- _WORK TASK_
Keep every line in which "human" occurs and drop the rest of the data.
"""
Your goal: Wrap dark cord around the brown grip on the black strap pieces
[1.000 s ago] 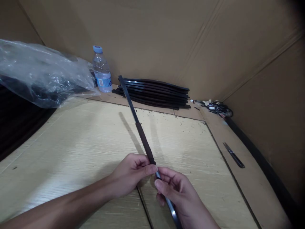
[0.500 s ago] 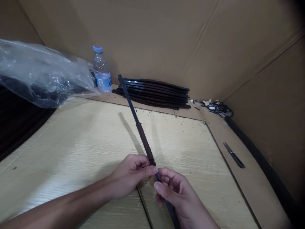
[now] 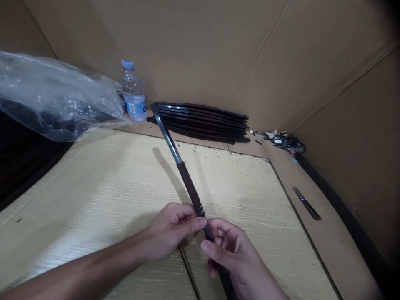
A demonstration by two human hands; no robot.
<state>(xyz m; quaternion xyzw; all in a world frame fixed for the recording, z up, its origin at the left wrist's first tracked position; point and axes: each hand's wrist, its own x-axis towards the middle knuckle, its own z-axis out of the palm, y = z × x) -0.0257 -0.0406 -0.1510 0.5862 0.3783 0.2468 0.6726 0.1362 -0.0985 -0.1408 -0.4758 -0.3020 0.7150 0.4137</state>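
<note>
Both hands hold one long thin metal strip (image 3: 168, 137) that slants from the bottom centre up to the far left. A dark rubber sleeve (image 3: 189, 187) covers its middle stretch. My left hand (image 3: 170, 229) pinches the lower end of the sleeve between thumb and fingers. My right hand (image 3: 231, 254) is closed round the strip just below, with the strip running through its palm. The strip's far end hangs in front of a stack of similar black strips (image 3: 203, 121).
A light wooden tabletop (image 3: 93, 196) lies inside tall cardboard walls (image 3: 218, 50). A water bottle (image 3: 133, 91) and a clear plastic bag (image 3: 53, 98) sit at the back left. A small blade (image 3: 306, 203) and a tangle of small parts (image 3: 286, 141) lie on the right.
The strip's far end has swung slightly left and down and turned, so its bare metal now glints. My right hand has shifted a little along the strip.
</note>
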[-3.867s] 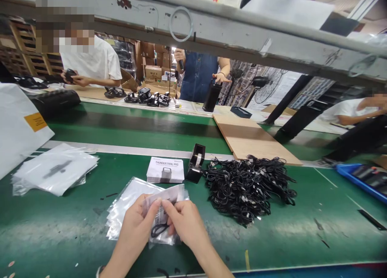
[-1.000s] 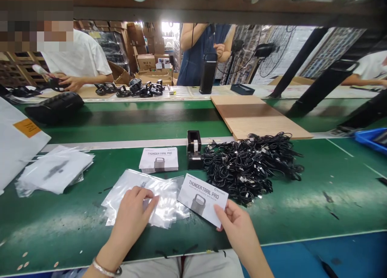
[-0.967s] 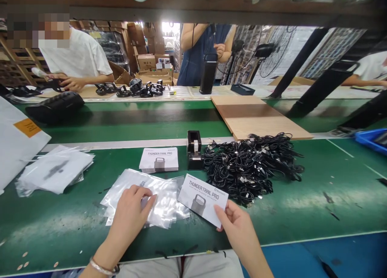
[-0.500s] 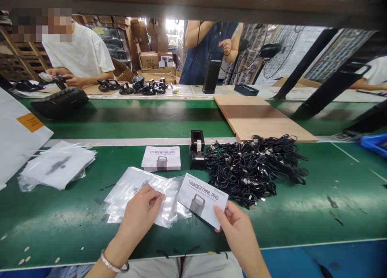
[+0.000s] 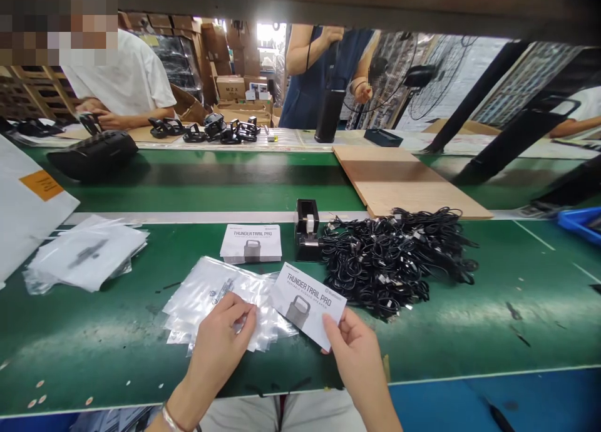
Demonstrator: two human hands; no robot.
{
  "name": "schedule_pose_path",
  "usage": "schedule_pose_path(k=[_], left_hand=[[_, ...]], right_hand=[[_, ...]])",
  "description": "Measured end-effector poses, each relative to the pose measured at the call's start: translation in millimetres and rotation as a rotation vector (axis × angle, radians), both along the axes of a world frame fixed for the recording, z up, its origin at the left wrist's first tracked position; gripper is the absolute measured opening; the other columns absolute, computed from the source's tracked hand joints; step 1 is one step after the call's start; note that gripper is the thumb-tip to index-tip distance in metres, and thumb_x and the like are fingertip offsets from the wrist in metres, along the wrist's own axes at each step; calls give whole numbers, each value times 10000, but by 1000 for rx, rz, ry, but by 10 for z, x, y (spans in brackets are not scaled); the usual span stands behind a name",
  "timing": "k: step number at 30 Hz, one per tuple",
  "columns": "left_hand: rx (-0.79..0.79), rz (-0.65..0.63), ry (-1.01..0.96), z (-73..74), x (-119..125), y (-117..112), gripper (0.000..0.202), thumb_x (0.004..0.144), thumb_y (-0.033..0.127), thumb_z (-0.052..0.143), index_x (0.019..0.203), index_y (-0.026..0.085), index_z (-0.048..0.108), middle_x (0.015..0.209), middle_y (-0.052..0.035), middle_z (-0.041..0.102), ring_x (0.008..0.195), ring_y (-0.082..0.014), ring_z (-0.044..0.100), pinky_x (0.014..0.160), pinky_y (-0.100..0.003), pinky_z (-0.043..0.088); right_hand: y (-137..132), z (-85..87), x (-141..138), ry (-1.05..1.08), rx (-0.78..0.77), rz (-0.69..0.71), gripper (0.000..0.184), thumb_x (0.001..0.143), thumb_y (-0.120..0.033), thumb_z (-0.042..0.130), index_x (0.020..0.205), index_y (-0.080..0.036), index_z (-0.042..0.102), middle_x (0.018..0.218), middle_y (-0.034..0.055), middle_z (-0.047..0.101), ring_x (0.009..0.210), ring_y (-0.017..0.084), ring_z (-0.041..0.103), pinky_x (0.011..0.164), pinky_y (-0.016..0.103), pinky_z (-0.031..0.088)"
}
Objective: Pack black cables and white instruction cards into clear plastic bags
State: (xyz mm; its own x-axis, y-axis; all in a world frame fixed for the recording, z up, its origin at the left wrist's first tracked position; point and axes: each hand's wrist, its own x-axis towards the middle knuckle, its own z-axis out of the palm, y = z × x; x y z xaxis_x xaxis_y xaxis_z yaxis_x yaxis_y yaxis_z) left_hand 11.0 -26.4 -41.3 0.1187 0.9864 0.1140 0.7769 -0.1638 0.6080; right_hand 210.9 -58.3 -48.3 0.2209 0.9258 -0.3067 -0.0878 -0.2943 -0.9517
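My right hand pinches the near corner of a white booklet printed "Thunder Trail Pro", holding it just above the green table. My left hand rests on a stack of clear plastic bags, its fingertips pinching the top bag. A second stack of the same booklets lies farther back. Beside it stands a black tape dispenser. A large heap of coiled black cables lies to the right of the booklet.
Filled bags are piled at the left beside a big white bag. A wooden board lies behind the cables. Across the belt two people work among black parts, and a blue tray sits far right.
Earlier both hands held a bag with a cable in it. Since then my right hand has taken a booklet and drifted slightly left. My left hand's fingers have closed on the top bag.
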Motion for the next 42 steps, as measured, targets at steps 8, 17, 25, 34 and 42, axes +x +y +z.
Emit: schedule_pose_path(k=[8,17,25,34,42], left_hand=[[78,-34,8,-118,-40,-31,160,853,304,433,878,212,562,815,-15,557,696,-158,554,638,-301,474],[141,-127,82,-167,-49,-20,168,783,369,565,838,210,562,815,-28,543,747,-196,566,650,-329,493],[219,-149,184,-135,-11,43,164,829,261,440,724,207,554,721,-19,549,660,-182,576,597,-313,478],[105,54,114,-72,-109,66,256,806,457,426,837,218,512,812,-23,515,605,-168,558,516,-303,491],[149,114,260,-148,-183,81,262,804,444,450,753,204,542,788,-41,523,687,-218,583,567,-328,476]], right_hand=[[-186,-9,32,5,-237,269,380,712,-439,558,877,-97,577,442,-30,526,346,86,457,313,174,362],[26,80,30,-56,-232,432,308,763,-417,503,804,-120,574,425,-88,408,289,27,337,291,143,191],[104,241,44,120,-242,520,341,682,-457,592,738,-125,541,513,3,593,450,99,568,468,203,446],[402,44,-345,-10,-139,376,144,677,-269,568,708,-149,494,443,-66,525,410,119,583,381,187,438],[331,67,-285,-52,-143,428,92,711,-236,504,714,-146,485,470,-56,537,439,113,595,397,180,443]])
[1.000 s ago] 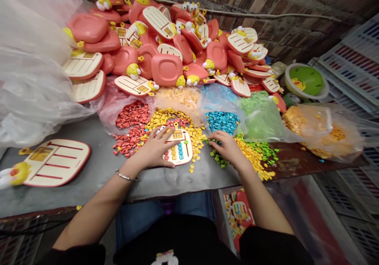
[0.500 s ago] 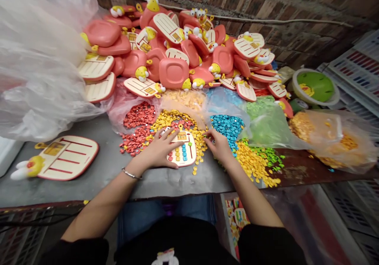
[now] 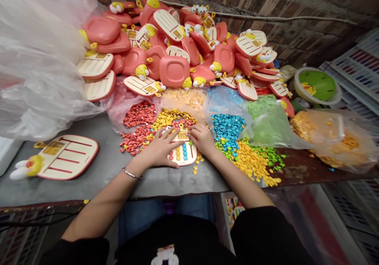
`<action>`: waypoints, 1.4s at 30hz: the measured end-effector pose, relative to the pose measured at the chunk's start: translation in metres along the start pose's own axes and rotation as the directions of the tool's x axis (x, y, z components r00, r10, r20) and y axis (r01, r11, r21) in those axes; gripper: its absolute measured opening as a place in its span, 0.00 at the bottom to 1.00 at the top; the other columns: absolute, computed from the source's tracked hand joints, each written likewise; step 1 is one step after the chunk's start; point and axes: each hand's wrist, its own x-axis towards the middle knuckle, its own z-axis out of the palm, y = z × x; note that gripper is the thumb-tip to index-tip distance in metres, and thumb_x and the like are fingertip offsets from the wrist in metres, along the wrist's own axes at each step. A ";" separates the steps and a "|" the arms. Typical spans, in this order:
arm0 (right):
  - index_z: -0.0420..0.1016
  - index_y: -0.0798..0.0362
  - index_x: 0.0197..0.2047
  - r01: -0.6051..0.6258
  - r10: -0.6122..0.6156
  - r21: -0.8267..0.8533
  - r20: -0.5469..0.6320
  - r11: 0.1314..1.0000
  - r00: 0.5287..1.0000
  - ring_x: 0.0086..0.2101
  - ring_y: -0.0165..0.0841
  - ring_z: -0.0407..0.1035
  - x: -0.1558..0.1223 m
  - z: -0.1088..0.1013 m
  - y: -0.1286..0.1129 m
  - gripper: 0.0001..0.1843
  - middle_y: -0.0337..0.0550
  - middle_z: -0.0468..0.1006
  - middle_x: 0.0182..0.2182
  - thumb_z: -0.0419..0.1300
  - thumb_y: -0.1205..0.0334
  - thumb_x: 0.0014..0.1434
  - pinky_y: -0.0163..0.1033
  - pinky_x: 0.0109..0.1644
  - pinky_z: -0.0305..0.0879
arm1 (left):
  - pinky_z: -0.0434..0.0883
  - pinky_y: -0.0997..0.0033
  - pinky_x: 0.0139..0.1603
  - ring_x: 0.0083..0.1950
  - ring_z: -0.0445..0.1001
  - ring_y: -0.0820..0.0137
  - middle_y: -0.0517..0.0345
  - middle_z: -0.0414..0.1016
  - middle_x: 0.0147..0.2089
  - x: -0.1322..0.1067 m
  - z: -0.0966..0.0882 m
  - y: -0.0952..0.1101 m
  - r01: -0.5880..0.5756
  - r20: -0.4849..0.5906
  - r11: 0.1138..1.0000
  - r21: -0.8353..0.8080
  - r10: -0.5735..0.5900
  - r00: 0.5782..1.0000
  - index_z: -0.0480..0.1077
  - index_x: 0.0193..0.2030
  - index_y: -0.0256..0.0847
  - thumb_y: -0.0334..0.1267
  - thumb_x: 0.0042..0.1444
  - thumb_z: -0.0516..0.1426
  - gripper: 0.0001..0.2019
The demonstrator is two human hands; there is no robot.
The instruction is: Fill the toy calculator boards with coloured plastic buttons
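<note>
- Just now: right hand [image 3: 202,138] drawn in from the blue pieces onto the top edge of the cream toy board [image 3: 194,156], fingers curled, grip loosely closed, any pinched piece hidden.
- Left hand [image 3: 160,148] flat across the board's left side, grip spread, metal bracelet [image 3: 131,174] on the wrist.
- Board on the grey tabletop [image 3: 97,178], between both hands, smooth plastic, with short rows of small blue, yellow and red pieces.
- Around it, matte little red pieces [image 3: 136,140] and yellow pieces [image 3: 251,162], loose and heaped.
- Just beyond, glossy blue pieces [image 3: 227,126] on crinkled clear plastic bags.
- Farther left, a single board [image 3: 66,156] lying flat, with a yellow chick end.
- Farthest, a tumbled heap of coral-red boards [image 3: 174,71] against a rough brick wall [image 3: 266,4].
</note>
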 end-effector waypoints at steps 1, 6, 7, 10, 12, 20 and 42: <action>0.76 0.51 0.34 0.010 -0.010 -0.015 0.009 1.000 1.000 0.46 0.41 0.69 -0.002 -0.001 0.000 0.08 0.50 0.78 0.42 0.57 0.64 0.63 0.50 0.53 0.65 | 0.39 0.41 0.69 0.74 0.41 0.46 0.45 0.42 0.75 0.000 0.000 0.000 -0.001 0.001 1.000 0.000 0.001 1.000 0.60 0.67 0.51 0.65 0.45 0.62 0.44; 0.77 0.51 0.36 0.016 -0.015 -0.013 0.054 1.000 0.998 0.46 0.40 0.68 -0.005 -0.010 -0.005 0.08 0.49 0.79 0.43 0.56 0.67 0.63 0.49 0.53 0.65 | 0.40 0.41 0.68 0.74 0.42 0.46 0.46 0.42 0.75 0.000 0.000 -0.001 -0.008 0.007 1.000 0.008 0.008 1.000 0.61 0.67 0.51 0.67 0.45 0.61 0.44; 0.77 0.52 0.36 0.016 -0.017 0.017 0.076 1.000 0.997 0.46 0.40 0.68 -0.005 -0.014 -0.006 0.08 0.48 0.79 0.42 0.57 0.68 0.62 0.49 0.53 0.65 | 0.40 0.41 0.68 0.74 0.42 0.46 0.46 0.42 0.75 0.000 0.000 -0.001 -0.007 0.007 1.000 0.010 0.007 1.000 0.60 0.67 0.51 0.67 0.45 0.61 0.44; 0.77 0.52 0.36 0.023 -0.059 0.184 0.193 0.983 0.979 0.42 0.37 0.71 -0.010 -0.038 -0.006 0.07 0.45 0.80 0.38 0.57 0.67 0.62 0.45 0.51 0.66 | 0.40 0.42 0.68 0.74 0.42 0.45 0.46 0.42 0.75 0.000 -0.001 -0.001 -0.003 0.010 1.000 0.010 0.002 1.000 0.60 0.67 0.51 0.67 0.45 0.61 0.44; 0.77 0.51 0.38 -0.015 -0.029 0.220 0.197 0.975 0.980 0.42 0.36 0.72 -0.018 -0.058 -0.001 0.07 0.44 0.80 0.38 0.56 0.66 0.63 0.44 0.50 0.66 | 0.40 0.41 0.68 0.74 0.41 0.44 0.46 0.43 0.75 0.000 -0.001 -0.001 -0.001 0.012 1.000 0.001 0.001 1.000 0.60 0.67 0.51 0.67 0.46 0.60 0.44; 0.77 0.53 0.42 -0.115 0.169 -0.249 0.210 0.962 0.963 0.44 0.43 0.69 -0.055 -0.055 0.023 0.07 0.52 0.77 0.44 0.60 0.67 0.60 0.46 0.48 0.65 | 0.38 0.40 0.69 0.74 0.40 0.44 0.47 0.43 0.75 0.000 -0.002 0.000 0.000 0.008 1.000 -0.017 0.000 1.000 0.60 0.67 0.52 0.68 0.46 0.60 0.44; 0.73 0.55 0.29 -0.208 0.148 0.206 0.271 0.956 0.951 0.34 0.34 0.68 0.028 -0.018 0.006 0.04 0.40 0.75 0.30 0.64 0.68 0.53 0.36 0.39 0.62 | 0.38 0.42 0.70 0.74 0.40 0.46 0.47 0.42 0.75 0.000 -0.001 -0.001 0.000 0.004 1.000 -0.003 0.000 1.000 0.61 0.67 0.51 0.66 0.44 0.62 0.44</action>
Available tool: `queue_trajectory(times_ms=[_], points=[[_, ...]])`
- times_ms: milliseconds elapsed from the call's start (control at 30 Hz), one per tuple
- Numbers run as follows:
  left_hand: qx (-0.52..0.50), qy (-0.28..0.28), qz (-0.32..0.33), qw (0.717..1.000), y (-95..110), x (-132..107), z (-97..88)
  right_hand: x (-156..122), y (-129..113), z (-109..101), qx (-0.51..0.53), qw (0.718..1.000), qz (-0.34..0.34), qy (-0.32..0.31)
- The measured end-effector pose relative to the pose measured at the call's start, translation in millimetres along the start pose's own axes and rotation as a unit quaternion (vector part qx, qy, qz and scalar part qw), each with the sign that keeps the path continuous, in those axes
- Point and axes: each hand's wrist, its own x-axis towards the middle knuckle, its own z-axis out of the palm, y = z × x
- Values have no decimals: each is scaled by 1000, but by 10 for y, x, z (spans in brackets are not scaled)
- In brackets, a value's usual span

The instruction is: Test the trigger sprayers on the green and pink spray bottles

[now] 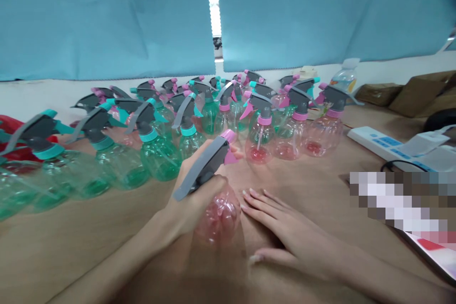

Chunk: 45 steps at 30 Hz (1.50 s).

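Observation:
My left hand (194, 190) is wrapped round the neck of a pink spray bottle (219, 216), just under its grey and pink trigger head. The bottle is clear pink plastic, near the middle of the table. My right hand (295, 232) lies flat on the table to the right of it, fingers spread and holding nothing. Beyond my left hand stand green spray bottles (160, 159) with turquoise collars. Ahead of my right hand are more pink spray bottles (259, 145), upright, with pink collars.
Several rows of spray bottles reach back to the wall beneath blue curtains (142, 19). At right lie a white power strip (374, 145) with a plug and cable, and brown packages (413, 95). A clear water bottle (345, 76) stands behind. Red material (21, 140) shows at far left.

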Motion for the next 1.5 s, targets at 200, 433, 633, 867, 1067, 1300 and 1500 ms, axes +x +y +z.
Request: queue_trajectory(times_ms=[200,433,633,867,1067,1300,1500], points=[[-4,-7,14,1000,78,26,46,18,-4,-15,6,1000,-2,4],[-3,1,26,1000,83,15,70,51,-110,-148,34,999,11,41],[-10,5,37,999,125,-53,179,5,-405,-314,61,990,17,123],[-10,-19,61,998,130,-141,316,119,-703,-334,57,973,8,224],[-24,-63,48,997,201,-205,232,243,-779,-197,-25,961,-20,274],[70,-52,51,995,-175,-468,-31,411,-625,-345,-79,957,-4,279],[171,-78,53,981,-606,-698,-115,754,-351,-547,-65,953,41,294]])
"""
- _YOUR RESPONSE_
A demonstration by two human hands; no robot.
Demonstrator: two human hands; no robot.
The demonstrator is two human hands; there is no robot.

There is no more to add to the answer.